Fue así como alumnos, directivos y profesores lo apoyaron durante los exámenes y tareas vía internet y correo electrónico durante dos años para que Édgar lograra continuar hasta concluir el ciclo escolar 2015-2016, junto a 91 compañeros de su generación. Hoy Édgar Andrés Vargas es licenciado en Educación Primaria y su generación lleva su nombre.

Para sus prácticas dio clases en la Ciudad de México en la “Escuela 18 de marzo”, y hoy vive junto a sus padres y tres de sus hermanos, mientras espera su próxima cirugía.

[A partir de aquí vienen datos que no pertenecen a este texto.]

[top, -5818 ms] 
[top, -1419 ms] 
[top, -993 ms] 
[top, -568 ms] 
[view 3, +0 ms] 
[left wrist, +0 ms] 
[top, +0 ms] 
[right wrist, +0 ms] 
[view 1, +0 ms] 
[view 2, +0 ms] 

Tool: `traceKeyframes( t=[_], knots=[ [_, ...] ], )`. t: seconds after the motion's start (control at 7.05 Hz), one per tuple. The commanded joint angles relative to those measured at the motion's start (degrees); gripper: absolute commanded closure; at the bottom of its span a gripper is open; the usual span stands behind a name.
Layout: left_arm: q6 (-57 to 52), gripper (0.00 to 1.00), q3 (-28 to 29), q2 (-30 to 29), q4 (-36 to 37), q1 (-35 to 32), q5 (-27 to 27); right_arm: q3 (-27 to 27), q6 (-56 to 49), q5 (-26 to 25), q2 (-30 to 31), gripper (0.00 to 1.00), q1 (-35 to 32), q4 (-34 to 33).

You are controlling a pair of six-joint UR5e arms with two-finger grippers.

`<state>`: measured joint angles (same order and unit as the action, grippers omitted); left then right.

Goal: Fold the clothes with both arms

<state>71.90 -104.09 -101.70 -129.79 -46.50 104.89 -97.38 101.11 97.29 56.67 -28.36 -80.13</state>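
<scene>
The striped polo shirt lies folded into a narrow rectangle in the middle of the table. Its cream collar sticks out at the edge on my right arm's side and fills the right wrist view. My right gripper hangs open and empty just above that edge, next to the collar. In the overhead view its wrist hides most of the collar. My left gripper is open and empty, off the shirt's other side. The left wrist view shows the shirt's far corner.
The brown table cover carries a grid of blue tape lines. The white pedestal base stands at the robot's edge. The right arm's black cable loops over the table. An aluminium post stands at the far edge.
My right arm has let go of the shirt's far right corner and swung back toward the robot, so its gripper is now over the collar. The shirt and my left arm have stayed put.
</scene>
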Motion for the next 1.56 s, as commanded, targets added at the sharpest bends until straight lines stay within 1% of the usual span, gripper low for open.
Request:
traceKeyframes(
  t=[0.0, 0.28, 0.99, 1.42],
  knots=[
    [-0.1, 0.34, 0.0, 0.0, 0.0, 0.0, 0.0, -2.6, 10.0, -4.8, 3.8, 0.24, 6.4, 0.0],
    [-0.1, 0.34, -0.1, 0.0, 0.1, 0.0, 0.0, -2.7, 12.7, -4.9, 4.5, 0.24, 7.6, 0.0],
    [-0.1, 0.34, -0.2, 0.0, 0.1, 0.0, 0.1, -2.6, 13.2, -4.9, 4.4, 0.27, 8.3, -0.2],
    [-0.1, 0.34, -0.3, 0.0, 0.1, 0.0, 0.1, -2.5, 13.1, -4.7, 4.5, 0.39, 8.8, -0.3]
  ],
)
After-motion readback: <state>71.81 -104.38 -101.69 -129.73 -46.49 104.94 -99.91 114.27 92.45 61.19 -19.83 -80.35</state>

Habitan un departamento y tienen una despensa de 11 mil pesos mensuales, ambos otorgados a través de la Secretaría de Gobernación. Los materiales odontológicos para los implantes de Édgar son costeados por la Comisión Ejecutiva de Atención a Víctimas (CEAV).

“Supe de qué estaba hecho, ya que resistí mucho dolor. Reconozco la fortaleza de mis padres, el apoyo de mis hermanos. No me importa el físico, quiero recobrar mi vida de antes, trabajar, seguir estudiando (…) continuar”, expresa Edgar Andrés antes de despedirse, quien en su brazo izquierdo lleva las cicatrices de sus injertos y en su playera la leyenda: “Porque la indignación no se apaga. Ayotzinapa, por los 43”.